Hi, I am converting some of my Python codes to Julia language. For minimal working example, I have simplified most time consuming part of my codes and give them below. In the current version. The Python codes are approximately 8x faster than Julia version. Here are the codes
using MKL
using Printf
using SparseArrays
using BenchmarkTools
using NearestNeighbors
using LoopVectorization
import VectorizedRoutines.Matlab: meshgrid
function fun(data,c)
x = data[:,1]; y = data[:,2]; z = data[:,3]; n = length(x);
A,A1,B1,C1,A2,B2,C2 = zeros(n,n),zeros(n,n),zeros(n,n),zeros(n,n),zeros(n,n),zeros(n,n),zeros(n,n)
for i in 1:n
@inbounds for k in 1:n
xx = x[k]-x[i]
yy = y[k]-y[i]
zz = z[k]-z[i]
xyz = sqrt(xx^2+yy^2+zz^2)
A[i,k] = sqrt(xyz^2+c^2)
A1[i,k] = xx/A[i,k]
A2[i,k] = 1/A[i,k]-xx^2/A[i,k]^3
B1[i,k] = yy/A[i,k]
B2[i,k] = 1/A[i,k]-yy^2/A[i,k]^3
C1[i,k] = zz/A[i,k]
C2[i,k] = 1/A[i,k]-zz^2/A[i,k]^3
end
end
return A,A1,B1,C1,A2,B2,C2
end
function fun2(data)
x = data[:,1]; y = data[:,2]; z = data[:,3];o = zero(x); II = ones(size(x));
a = [II x y z x .^2 x.*y x.*z y .^2 y.*z z .^2 x .^3 x .^2 .*y x .^2 .*z x.*y .^2 x.*y.*z x.*z .^2 y .^3 y .^2 .*z y.*z .^2 z .^3]

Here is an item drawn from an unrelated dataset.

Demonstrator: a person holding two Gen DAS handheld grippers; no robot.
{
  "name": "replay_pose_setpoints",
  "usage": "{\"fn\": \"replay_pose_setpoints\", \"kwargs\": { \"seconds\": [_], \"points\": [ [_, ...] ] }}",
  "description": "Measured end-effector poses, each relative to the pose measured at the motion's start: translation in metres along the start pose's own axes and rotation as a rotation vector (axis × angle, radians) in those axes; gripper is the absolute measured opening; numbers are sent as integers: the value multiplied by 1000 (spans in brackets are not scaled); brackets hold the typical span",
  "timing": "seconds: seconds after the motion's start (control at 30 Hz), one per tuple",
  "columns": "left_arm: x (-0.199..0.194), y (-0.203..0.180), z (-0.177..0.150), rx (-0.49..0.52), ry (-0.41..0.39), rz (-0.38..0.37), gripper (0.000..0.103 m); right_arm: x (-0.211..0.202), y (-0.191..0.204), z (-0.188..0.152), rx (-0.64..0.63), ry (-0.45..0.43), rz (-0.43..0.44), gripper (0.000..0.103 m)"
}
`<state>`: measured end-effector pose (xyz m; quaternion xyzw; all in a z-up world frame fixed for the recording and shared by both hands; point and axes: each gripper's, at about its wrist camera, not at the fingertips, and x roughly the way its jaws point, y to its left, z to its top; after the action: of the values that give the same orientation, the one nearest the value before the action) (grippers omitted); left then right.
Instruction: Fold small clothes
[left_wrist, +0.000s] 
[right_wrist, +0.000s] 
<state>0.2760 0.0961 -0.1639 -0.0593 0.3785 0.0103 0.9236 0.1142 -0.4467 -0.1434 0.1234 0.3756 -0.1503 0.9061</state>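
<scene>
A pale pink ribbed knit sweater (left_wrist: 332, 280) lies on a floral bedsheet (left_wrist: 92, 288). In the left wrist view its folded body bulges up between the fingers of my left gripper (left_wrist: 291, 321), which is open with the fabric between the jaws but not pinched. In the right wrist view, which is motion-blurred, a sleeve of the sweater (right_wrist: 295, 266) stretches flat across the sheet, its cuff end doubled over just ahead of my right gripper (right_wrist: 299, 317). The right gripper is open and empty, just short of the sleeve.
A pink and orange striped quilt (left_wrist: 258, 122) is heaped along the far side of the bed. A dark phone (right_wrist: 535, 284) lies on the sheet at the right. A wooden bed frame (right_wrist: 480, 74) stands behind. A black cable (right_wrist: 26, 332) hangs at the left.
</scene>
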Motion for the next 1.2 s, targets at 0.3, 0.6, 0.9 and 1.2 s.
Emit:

a1 = [o II o o x*2 y z o o o 3*x .^2 2*x.*y 2*x.*z y .^2 y.*z z .^2 o o o o]
b1 = [o o II o o x o y*2 z o o x .^2 o x.*y*2 x.*z o 3*y .^2 2*y.*z z .^2 o]
c1 = [o o o II o o x o y z*2 o o x .^2 o x.*y x.*z*2 o y .^2 y.*z*2 3*z .^2]
a2 = [o o o o II*2 o o o o o x*6 2*y 2*z o o o o o o o]
b2 = [o o o o o o o II*2 o o o o o x*2 o o y*6 2*z o o]
c2 = [o o o o o o o o o II*2 o o o o o x*2 o o y*2 z*6]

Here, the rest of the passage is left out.